I believe that suicide kills more than one person. And there are people who kill themselves to hurt those they love. When you lose someone to that terrible tragedy, it changes you forever. Some survivors learn to treasure life more but can never fully let go of the pain. Others cannot get past the grief or guilt.
If suicide has touched your life, you know what I’m saying. It isn’t something most feeling people can easily let go of — you simply struggle to find a way to live with the loss. Contrary to some psychological theories, you never move on completely. There will always be emotional scars.
Holding on to anger is also something which some survivors experience. “How could they do this to me?” will hide in the back of your heart long after your loss. That’s why it’s important for those left behind to get appropriate emotional support. I always recommend finding a grief group or a licensed counselor as soon as possible and, if you have children, to go as a family a few times.

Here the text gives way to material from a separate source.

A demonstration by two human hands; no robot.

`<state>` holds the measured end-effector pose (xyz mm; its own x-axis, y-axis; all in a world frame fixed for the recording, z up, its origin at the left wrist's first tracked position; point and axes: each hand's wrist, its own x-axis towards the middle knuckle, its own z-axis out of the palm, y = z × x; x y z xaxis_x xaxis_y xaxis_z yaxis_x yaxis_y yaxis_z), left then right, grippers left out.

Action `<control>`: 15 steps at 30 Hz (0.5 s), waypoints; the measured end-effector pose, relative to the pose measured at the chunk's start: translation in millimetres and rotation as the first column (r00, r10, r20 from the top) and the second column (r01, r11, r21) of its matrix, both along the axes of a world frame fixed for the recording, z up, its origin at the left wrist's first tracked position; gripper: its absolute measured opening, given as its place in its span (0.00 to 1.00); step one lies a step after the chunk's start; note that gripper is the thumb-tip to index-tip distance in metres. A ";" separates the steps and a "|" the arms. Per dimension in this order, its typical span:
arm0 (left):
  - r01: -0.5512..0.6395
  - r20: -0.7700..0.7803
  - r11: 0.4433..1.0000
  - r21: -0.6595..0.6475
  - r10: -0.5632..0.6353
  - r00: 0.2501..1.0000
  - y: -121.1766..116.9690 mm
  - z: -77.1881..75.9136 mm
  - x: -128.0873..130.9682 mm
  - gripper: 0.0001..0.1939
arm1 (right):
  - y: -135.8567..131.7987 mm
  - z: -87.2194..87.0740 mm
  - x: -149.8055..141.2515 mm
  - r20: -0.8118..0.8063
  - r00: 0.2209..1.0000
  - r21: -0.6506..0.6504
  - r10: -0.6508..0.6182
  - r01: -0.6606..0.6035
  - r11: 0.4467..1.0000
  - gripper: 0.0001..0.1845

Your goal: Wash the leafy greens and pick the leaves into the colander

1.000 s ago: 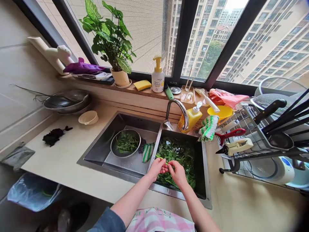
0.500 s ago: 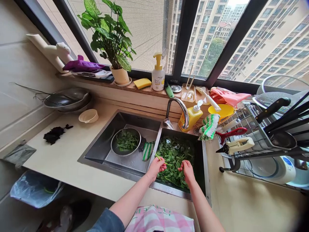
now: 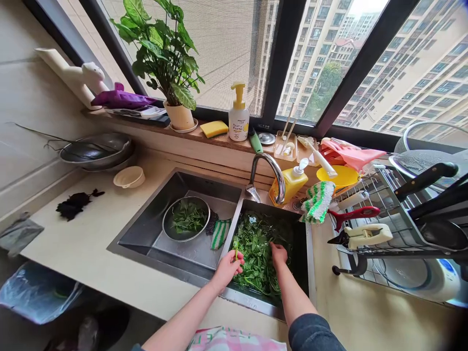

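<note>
Leafy greens [image 3: 256,265] float in water in the right sink basin [image 3: 310,273]. My left hand [image 3: 229,267] is over that basin's front left edge, thumb and fingers pinched on a green stem [image 3: 236,249] that points up. Among the greens on the right side, my right hand [image 3: 279,254] reaches down with its fingers curled together at the leaves; its fingertips are partly hidden. In the left basin [image 3: 146,243], a round metal bowl [image 3: 165,229] holds more picked leaves [image 3: 188,217]. A green-and-white striped cloth [image 3: 220,234] lies beside the bowl.
The faucet [image 3: 268,161] arches over the back of the basins, near a yellow pump bottle [image 3: 292,183]. A dish rack [image 3: 369,195] with knives and scissors [image 3: 365,236] stands at right. On the left counter are a cream bowl [image 3: 129,177] and a dark clump [image 3: 75,205].
My right hand has gone down and forward into the greens. My left hand has moved slightly left and lower, with the stem turned more upright. The view has shifted a little.
</note>
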<state>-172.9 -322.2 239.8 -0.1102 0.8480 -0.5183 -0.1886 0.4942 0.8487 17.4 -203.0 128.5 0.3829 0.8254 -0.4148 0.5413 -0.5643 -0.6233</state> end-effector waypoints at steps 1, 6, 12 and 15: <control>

Although I do support physician-assisted suicide, it’s for the terminally ill, not for the severely depressed. Taking your own life because you hurt inside isn’t a good enough reason, because help can almost always be found.
All I ask is that if you are considering leaving this planet by your own hand, please call 1-800-SUICIDE or the 988 line; it is the Prevention Hotline, and there are trained professionals available 24/7/365 to help you deal with the pain in your heart and soul. If for some reason you can’t talk to a stranger on the phone, then go to a therapist or even a hospital.
You can find someone who will help and care for you if you just reach out.